## YOUR OBJECTIVE
Here is the listing. Print it exactly.
================
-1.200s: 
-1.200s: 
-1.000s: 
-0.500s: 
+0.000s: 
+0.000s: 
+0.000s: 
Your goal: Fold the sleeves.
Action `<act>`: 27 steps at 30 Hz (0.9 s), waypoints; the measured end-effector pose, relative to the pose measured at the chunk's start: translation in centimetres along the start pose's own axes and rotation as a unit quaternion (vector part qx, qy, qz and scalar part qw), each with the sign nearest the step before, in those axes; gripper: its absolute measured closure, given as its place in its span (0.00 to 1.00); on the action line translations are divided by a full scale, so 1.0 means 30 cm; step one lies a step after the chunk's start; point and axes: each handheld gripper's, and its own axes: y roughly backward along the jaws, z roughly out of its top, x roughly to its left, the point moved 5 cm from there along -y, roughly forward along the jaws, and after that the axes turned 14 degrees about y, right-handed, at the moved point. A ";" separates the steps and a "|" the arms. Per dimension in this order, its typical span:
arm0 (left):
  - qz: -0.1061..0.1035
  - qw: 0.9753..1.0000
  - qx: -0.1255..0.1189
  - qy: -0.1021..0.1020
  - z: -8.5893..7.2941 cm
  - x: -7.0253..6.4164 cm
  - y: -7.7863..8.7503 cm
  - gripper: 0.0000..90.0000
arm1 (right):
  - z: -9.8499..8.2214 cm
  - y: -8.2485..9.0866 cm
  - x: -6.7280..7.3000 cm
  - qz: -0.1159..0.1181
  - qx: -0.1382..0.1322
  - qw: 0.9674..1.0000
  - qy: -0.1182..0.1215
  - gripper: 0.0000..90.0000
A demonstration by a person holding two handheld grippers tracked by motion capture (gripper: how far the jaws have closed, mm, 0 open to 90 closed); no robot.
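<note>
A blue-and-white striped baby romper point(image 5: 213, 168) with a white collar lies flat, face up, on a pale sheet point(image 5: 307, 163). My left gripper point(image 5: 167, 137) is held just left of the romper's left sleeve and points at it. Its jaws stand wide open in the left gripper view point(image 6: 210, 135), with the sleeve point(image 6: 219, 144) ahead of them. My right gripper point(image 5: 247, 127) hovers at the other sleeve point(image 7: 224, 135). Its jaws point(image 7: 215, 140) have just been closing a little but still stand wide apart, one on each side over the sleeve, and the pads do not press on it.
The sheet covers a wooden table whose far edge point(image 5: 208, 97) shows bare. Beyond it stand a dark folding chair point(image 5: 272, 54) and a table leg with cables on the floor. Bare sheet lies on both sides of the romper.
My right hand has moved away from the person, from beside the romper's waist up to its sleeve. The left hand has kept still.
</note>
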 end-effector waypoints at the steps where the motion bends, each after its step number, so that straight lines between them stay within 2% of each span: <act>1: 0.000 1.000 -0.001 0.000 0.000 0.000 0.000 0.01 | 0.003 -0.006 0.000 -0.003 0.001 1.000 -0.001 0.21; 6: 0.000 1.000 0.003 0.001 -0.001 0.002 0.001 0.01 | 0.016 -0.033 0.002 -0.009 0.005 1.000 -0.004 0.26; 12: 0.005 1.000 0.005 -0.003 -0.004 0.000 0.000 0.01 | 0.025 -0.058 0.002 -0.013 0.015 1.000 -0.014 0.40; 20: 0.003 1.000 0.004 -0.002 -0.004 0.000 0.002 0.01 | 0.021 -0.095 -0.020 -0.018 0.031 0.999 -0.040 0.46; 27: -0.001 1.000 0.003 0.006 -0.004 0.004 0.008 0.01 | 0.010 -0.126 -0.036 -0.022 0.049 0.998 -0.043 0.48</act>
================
## FINAL ANSWER
-1.200s: 
-1.200s: 
-1.000s: 
-0.500s: 
+0.000s: 
+0.000s: 
+0.000s: 
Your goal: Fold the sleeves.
Action `<act>`: 27 steps at 30 Hz (0.9 s), waypoints; the measured end-effector pose, relative to the pose measured at the chunk's start: translation in centimetres along the start pose's own axes and rotation as a unit quaternion (vector part qx, qy, qz and scalar part qw), each with the sign nearest the step before, in those axes; gripper: its absolute measured closure, given as its place in its span (0.00 to 1.00); on the action line translations are divided by a full scale, so 1.0 means 30 cm; step one lies a step after the chunk's start; point and axes: each handheld gripper's, and its own axes: y roughly backward along the jaws, z roughly out of its top, x roughly to its left, the point moved 5 cm from there along -y, roughly forward along the jaws, and after that the axes turned 14 degrees about y, right-handed, at the moved point. A ";" separates the steps and a "|" the arms. Per dimension in this order, its typical span:
arm0 (left):
  - qz: -0.1061..0.1035
  - qw: 0.9753..1.0000
  - qx: -0.1255..0.1189
  - qy: -0.1021..0.1020
  - z: -8.5893..7.2941 cm
  - x: -7.0253..6.4164 cm
  - y: -7.7863..8.7503 cm
  - gripper: 0.0000..90.0000
arm1 (right):
  - z: -9.8499..8.2214 cm
  - y: -8.2485..9.0866 cm
  - x: -6.7280..7.3000 cm
  - qz: -0.1159..0.1181
  - qx: -0.1382..0.1322
  - qw: 0.9674..1.0000
  - qy: -0.1182..0.1215
  - gripper: 0.0000..90.0000
A demonstration by a person holding two handheld grippers tracked by motion capture (gripper: how far the jaws have closed, mm, 0 open to 90 closed); no robot.
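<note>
A blue-and-white striped baby romper point(image 5: 213, 168) with a white collar lies flat, face up, on a pale sheet point(image 5: 307, 163). My left gripper point(image 5: 167, 137) is held just left of the romper's left sleeve and points at it. Its jaws stand wide open in the left gripper view point(image 6: 210, 135), with the sleeve point(image 6: 219, 144) ahead of them. My right gripper point(image 5: 247, 127) hovers at the other sleeve point(image 7: 224, 135). Its jaws point(image 7: 215, 140) have just been closing a little but still stand wide apart, one on each side over the sleeve, and the pads do not press on it.
The sheet covers a wooden table whose far edge point(image 5: 208, 97) shows bare. Beyond it stand a dark folding chair point(image 5: 272, 54) and a table leg with cables on the floor. Bare sheet lies on both sides of the romper.
My right hand has moved away from the person, from beside the romper's waist up to its sleeve. The left hand has kept still.
</note>
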 end-effector waypoints at the steps where the motion bends, each after its step number, so that straight lines between them stay within 2% of each span: <act>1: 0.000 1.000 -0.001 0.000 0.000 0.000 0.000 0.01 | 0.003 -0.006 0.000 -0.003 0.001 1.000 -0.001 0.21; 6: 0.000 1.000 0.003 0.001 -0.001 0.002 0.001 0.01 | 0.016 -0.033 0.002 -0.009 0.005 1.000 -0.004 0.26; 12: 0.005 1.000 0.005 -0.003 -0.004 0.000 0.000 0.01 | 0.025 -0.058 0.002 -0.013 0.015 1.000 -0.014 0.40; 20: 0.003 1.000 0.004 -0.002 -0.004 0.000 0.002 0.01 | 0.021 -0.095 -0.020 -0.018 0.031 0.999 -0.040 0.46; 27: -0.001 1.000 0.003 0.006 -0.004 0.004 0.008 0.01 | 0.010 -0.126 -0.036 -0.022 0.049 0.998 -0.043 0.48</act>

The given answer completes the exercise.